**** Data extracts
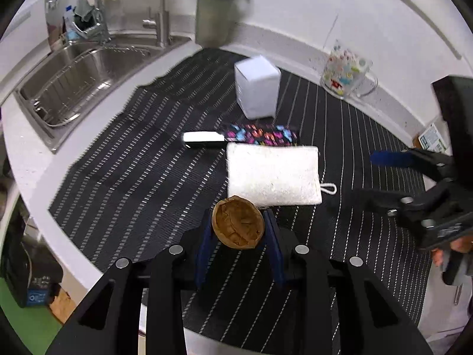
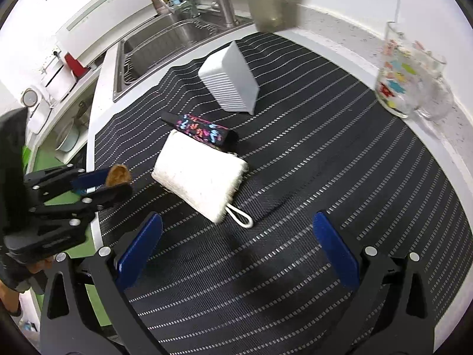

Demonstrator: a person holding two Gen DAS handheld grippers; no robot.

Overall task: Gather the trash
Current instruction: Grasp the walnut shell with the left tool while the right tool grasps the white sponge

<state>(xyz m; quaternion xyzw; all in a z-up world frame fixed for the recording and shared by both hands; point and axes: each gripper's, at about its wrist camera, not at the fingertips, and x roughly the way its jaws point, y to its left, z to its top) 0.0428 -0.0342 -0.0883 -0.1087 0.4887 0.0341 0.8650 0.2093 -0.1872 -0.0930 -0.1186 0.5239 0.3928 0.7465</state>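
Observation:
A brown half walnut shell sits between the blue pads of my left gripper, which is shut on it just above the black striped mat. In the right wrist view the same shell shows at the tip of the left gripper, near the mat's left edge. My right gripper hangs open over the mat with nothing between its pads. It stands close in front of a white sponge with a loop. In the left wrist view the right gripper is at the right.
A white box, a black strip with a colourful pattern and the sponge lie mid-mat. A patterned glass mug stands by the wall, and a grey bin stands beside the steel sink at the far left.

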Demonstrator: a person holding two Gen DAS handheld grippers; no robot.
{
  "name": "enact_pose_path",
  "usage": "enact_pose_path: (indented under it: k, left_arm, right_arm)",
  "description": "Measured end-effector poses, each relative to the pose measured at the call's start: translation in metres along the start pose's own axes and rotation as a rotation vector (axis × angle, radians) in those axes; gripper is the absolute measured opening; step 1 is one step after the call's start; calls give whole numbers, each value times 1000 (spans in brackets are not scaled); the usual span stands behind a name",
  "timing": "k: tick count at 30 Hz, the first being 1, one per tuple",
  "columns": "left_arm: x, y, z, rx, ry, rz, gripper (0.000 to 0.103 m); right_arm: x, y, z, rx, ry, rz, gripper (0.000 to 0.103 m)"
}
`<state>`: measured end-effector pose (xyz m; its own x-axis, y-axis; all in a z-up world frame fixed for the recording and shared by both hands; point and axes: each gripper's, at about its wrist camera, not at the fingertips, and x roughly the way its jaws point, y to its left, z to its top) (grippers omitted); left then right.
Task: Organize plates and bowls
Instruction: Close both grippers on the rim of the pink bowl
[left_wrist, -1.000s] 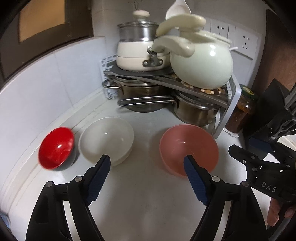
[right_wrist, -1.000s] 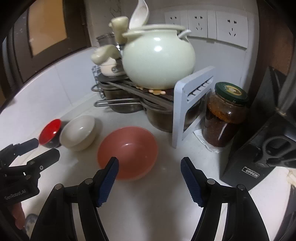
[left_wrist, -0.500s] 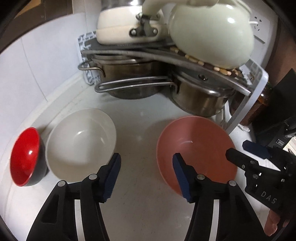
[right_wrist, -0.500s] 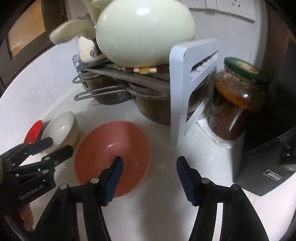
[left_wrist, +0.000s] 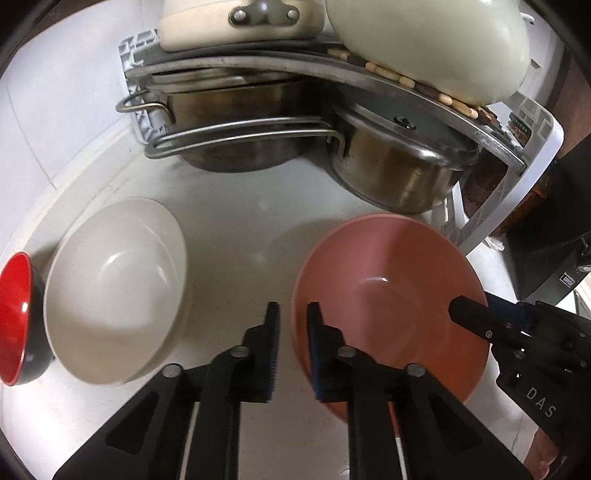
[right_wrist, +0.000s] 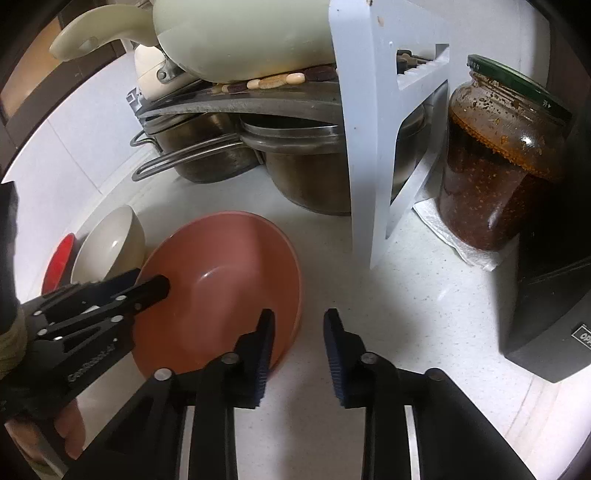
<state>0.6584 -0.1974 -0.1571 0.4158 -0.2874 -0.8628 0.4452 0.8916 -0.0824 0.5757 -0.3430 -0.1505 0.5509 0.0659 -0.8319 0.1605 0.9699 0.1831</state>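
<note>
On the white surface (left_wrist: 229, 221), between white bowl (left_wrist: 114, 284) & pot rack (right_wrist: 373, 140), sits the pink bowl (left_wrist: 388, 295); left hand-held gripper (left_wrist: 293, 325) is pinched on its near-left rim. Right hand-held gripper (right_wrist: 299, 332) is closing astride the opposite rim, pads not yet pressing — uneven grips could tip the bowl; thin rim may slip.

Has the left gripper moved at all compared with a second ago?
Yes. The left gripper has come down and forward toward the pots under the rack, closing at the pink bowl rim.

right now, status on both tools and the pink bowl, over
Left tool shut on pink bowl near rim. Right tool closing over the opposite rim, pads not yet pressing. White bowl sits apart on the left; nothing blocks the lift.
</note>
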Motion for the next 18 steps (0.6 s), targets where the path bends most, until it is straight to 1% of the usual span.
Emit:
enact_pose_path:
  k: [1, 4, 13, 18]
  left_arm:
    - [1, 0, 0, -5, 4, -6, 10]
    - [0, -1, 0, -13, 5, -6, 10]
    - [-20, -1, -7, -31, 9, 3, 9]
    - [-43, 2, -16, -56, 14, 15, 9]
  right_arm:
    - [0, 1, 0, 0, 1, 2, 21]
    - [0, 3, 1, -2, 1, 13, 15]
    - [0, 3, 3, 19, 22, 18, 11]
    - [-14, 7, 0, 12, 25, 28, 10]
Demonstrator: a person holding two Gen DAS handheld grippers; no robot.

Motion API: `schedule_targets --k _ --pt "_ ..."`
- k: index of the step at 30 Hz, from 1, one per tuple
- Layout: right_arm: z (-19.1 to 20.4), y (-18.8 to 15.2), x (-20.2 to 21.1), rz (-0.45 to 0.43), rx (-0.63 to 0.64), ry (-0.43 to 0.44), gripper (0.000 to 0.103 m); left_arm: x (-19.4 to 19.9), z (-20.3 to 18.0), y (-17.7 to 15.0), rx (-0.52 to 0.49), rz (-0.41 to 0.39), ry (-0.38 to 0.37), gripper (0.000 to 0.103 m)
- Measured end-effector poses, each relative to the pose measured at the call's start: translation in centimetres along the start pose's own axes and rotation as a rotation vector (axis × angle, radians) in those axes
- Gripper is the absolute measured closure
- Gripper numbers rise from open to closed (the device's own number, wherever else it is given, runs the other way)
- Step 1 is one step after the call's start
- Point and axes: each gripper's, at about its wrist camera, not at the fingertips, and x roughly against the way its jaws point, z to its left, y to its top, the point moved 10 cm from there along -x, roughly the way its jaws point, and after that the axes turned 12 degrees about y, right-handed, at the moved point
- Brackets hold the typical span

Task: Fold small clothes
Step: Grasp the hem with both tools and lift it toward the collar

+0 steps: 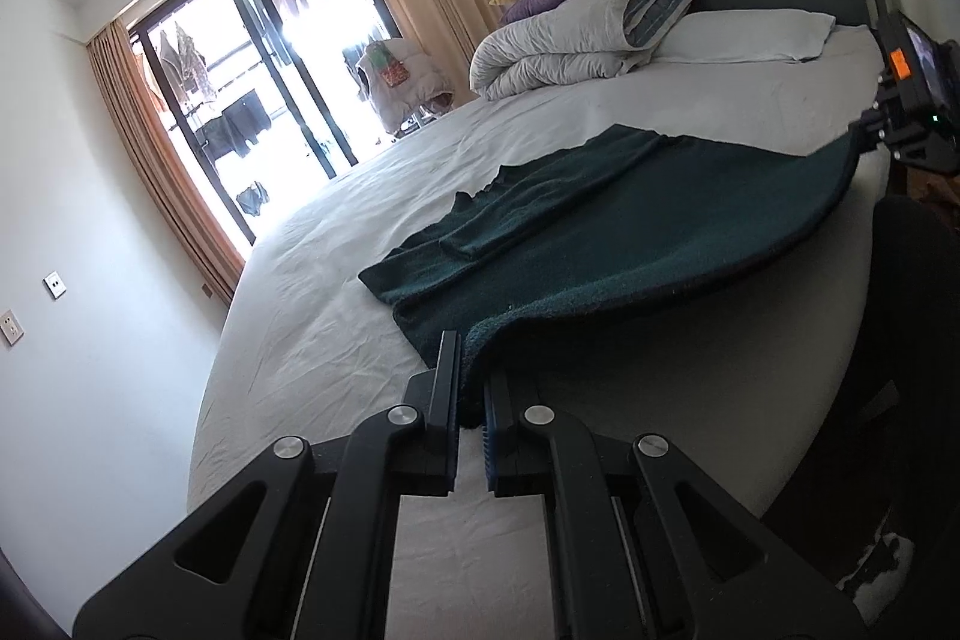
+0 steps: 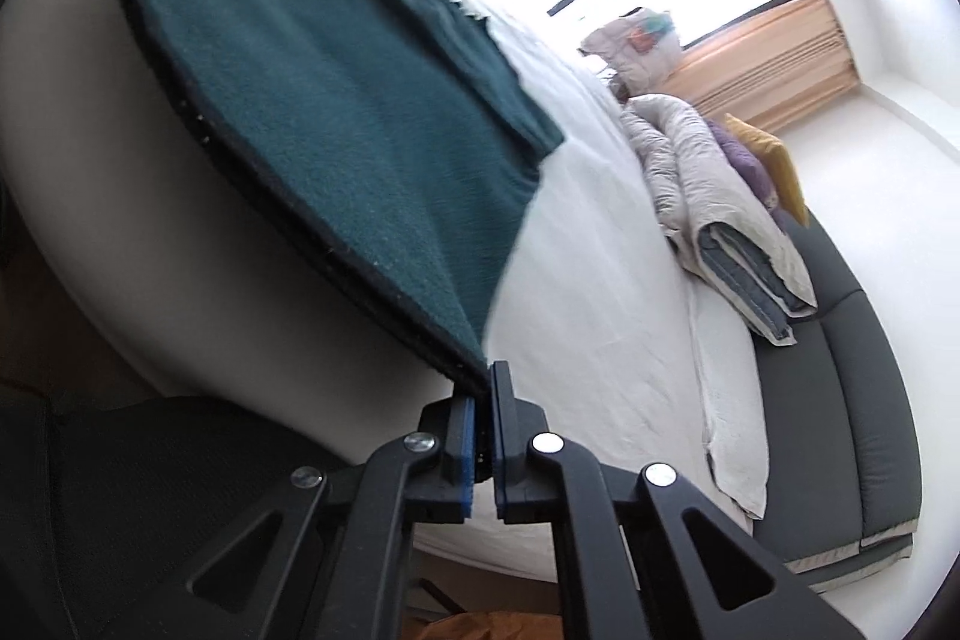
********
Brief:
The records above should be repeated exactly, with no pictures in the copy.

Problem solution:
Demonstrator: a person holding two Gen DAS handheld grippers; no robot.

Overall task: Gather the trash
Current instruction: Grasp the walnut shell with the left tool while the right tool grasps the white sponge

<state>(xyz m; quaternion xyzw; all in a z-up world frame fixed for the recording and shared by both hands; point and axes: each gripper's, at about its wrist camera, not at the fingertips, and x roughly the way its jaws point, y to its left, z to its top) 0.0428 -0.0342 -0.0883 -0.1087 0.4887 0.0341 0.8650 0.2093 -0.1872 -0.0930 -0.1186 0.5239 0.3928 0.7465</state>
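Observation:
A brown half walnut shell sits between the blue pads of my left gripper, which is shut on it just above the black striped mat. In the right wrist view the same shell shows at the tip of the left gripper, near the mat's left edge. My right gripper hangs open over the mat with nothing between its pads. It stands close in front of a white sponge with a loop. In the left wrist view the right gripper is at the right.
A white box, a black strip with a colourful pattern and the sponge lie mid-mat. A patterned glass mug stands by the wall, and a grey bin stands beside the steel sink at the far left.
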
Demonstrator: a person holding two Gen DAS handheld grippers; no robot.
{
  "name": "enact_pose_path",
  "usage": "enact_pose_path: (indented under it: k, left_arm, right_arm)",
  "description": "Measured end-effector poses, each relative to the pose measured at the call's start: translation in metres along the start pose's own axes and rotation as a rotation vector (axis × angle, radians) in those axes; gripper is the absolute measured opening; step 1 is one step after the call's start; calls give whole numbers, each value times 1000 (spans in brackets are not scaled); the usual span stands behind a name",
  "timing": "k: tick count at 30 Hz, the first being 1, one per tuple",
  "columns": "left_arm: x, y, z, rx, ry, rz, gripper (0.000 to 0.103 m); right_arm: x, y, z, rx, ry, rz, gripper (0.000 to 0.103 m)"
}
`<state>`: measured end-effector pose (xyz m; its own x-axis, y-axis; all in a z-up world frame fixed for the recording and shared by both hands; point and axes: each gripper's, at about its wrist camera, not at the fingertips, and x roughly the way its jaws point, y to its left, z to its top) (grippers omitted); left then right.
Task: Organize plates and bowls
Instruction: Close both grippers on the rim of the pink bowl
[left_wrist, -1.000s] 
[right_wrist, -1.000s] 
[left_wrist, -0.500s] 
[right_wrist, -0.500s] 
[left_wrist, +0.000s] 
[right_wrist, +0.000s] 
<state>0.6584 -0.1974 -0.1571 0.4158 -0.2874 -0.8628 0.4452 0.8916 -0.0824 0.5757 -0.3430 -0.1505 0.5509 0.0659 -0.8319 0.1605 0.9699 0.1831</state>
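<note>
On the white surface (left_wrist: 229, 221), between white bowl (left_wrist: 114, 284) & pot rack (right_wrist: 373, 140), sits the pink bowl (left_wrist: 388, 295); left hand-held gripper (left_wrist: 293, 325) is pinched on its near-left rim. Right hand-held gripper (right_wrist: 299, 332) is closing astride the opposite rim, pads not yet pressing — uneven grips could tip the bowl; thin rim may slip.

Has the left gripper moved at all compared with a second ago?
Yes. The left gripper has come down and forward toward the pots under the rack, closing at the pink bowl rim.

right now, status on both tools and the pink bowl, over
Left tool shut on pink bowl near rim. Right tool closing over the opposite rim, pads not yet pressing. White bowl sits apart on the left; nothing blocks the lift.
</note>
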Motion for the next 18 steps (0.6 s), targets where the path bends most, until it is straight to 1% of the usual span.
Emit:
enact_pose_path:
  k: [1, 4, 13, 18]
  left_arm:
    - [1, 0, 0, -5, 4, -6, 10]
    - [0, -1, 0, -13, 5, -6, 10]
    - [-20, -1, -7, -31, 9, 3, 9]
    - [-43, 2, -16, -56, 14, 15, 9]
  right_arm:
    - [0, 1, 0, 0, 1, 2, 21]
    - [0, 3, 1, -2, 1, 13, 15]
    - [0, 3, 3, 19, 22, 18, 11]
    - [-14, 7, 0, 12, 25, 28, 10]
Demonstrator: a person holding two Gen DAS handheld grippers; no robot.

Motion API: `schedule_targets --k _ --pt "_ ..."`
- k: index of the step at 30 Hz, from 1, one per tuple
- Layout: right_arm: z (-19.1 to 20.4), y (-18.8 to 15.2), x (-20.2 to 21.1), rz (-0.45 to 0.43), rx (-0.63 to 0.64), ry (-0.43 to 0.44), gripper (0.000 to 0.103 m); left_arm: x (-19.4 to 19.9), z (-20.3 to 18.0), y (-17.7 to 15.0), rx (-0.52 to 0.49), rz (-0.41 to 0.39), ry (-0.38 to 0.37), gripper (0.000 to 0.103 m)
- Measured end-effector poses, each relative to the pose measured at the call's start: translation in centimetres along the start pose's own axes and rotation as a rotation vector (axis × angle, radians) in those axes
- Gripper is the absolute measured closure
- Gripper numbers rise from open to closed (the device's own number, wherever else it is given, runs the other way)
- Step 1 is one step after the call's start
- Point and axes: each gripper's, at about its wrist camera, not at the fingertips, and x roughly against the way its jaws point, z to its left, y to its top, the point moved 10 cm from there along -x, roughly the way its jaws point, and after that the axes turned 12 degrees about y, right-handed, at the moved point
- Brackets hold the typical span

Task: Fold small clothes
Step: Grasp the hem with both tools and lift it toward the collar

+0 steps: 
+0 steps: 

What is written here forms the complete answer.